As you might guess, the news has been dominated by the president’s veto of the embryonic stem cell bill. Most of the headlines express anger or frustration on the part of many Americans and researchers; others talk about what will come next. There also seems to be a lot of how this is a problem for Republicans and may damage their campaigns come November. Editorials and letters are all over the place, as you would expect.
I want to highlight one editorial, which appeared in the Pittsburgh Tribune Review. Some background on why I am blogging this one instead of one from other papers: this paper was, until a newspaper strike in Pittsburgh some dozen years ago, the newspaper of a small Pennsylvania town and it had an exceedingly conservative bias. Furthermore, western Pennsylvania is generally a socially conservative region—when it votes Democrat, it is because of issues important to the working class and unions, not because of pro-choice or “bleeding heart liberal” stances. It is a highly Catholic area. Conservative Senator Rick Santorum got his start as a representative from the Pittsburgh area. Consequently, I was stunned to read this editorial, which says what I have been saying about the war in Iraq and stem cells. I don’t know what the paper’s general slant is now, but for this paper, in this area of the country, to come out with this editorial, just blows me away and makes me think there is hope for America after all.

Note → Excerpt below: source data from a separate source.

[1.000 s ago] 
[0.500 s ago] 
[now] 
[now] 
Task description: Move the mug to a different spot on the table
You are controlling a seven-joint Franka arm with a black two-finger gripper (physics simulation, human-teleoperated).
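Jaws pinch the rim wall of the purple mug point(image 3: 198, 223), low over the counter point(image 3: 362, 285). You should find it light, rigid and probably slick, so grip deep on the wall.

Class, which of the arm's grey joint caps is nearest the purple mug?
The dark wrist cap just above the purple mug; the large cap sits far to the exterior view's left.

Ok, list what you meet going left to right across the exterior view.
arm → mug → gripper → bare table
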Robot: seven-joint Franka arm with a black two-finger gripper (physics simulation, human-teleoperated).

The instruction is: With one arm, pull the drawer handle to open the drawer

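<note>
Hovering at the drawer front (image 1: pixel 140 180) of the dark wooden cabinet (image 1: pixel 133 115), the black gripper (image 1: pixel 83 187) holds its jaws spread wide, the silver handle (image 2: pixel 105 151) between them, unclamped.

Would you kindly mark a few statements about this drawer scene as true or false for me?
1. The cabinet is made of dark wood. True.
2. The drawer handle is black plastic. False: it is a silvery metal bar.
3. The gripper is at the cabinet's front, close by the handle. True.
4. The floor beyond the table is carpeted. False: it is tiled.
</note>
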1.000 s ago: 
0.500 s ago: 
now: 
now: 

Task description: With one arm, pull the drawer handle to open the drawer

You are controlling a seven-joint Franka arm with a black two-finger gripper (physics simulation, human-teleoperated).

Some of the other fallout—California governor Arnold Schwarzenegger ordered a state loan of $150 million dollars to the California stem cell institute. According to the Los Angeles Times, "We can no longer afford to wait to fund this important research," Schwarzenegger wrote in a letter that directed his finance director to make the loan. "I remain committed to advancing stem cell research in California, in the promise it holds for millions of our citizens who suffer from chronic diseases and injuries that could be helped as a result of stem cell research." The paper says that the loan is quadruple the NIH budget for stem cell research.
In Illinois, Governor Rod Blagojevich is directing $5 million from an administrative line in the state budget to stem cell research. (See the Chicago Sun Times.) The Wall Street Journal has an interesting article on the importance of stem cell issue to a Chicago Congressional election.
I’m wondering if the veto is going to heighten the awareness of the issue of embryonic stem cell research for many people who have not been giving it a lot of thought. The debate may begin to take shape in ways that it has not yet. Saddle up!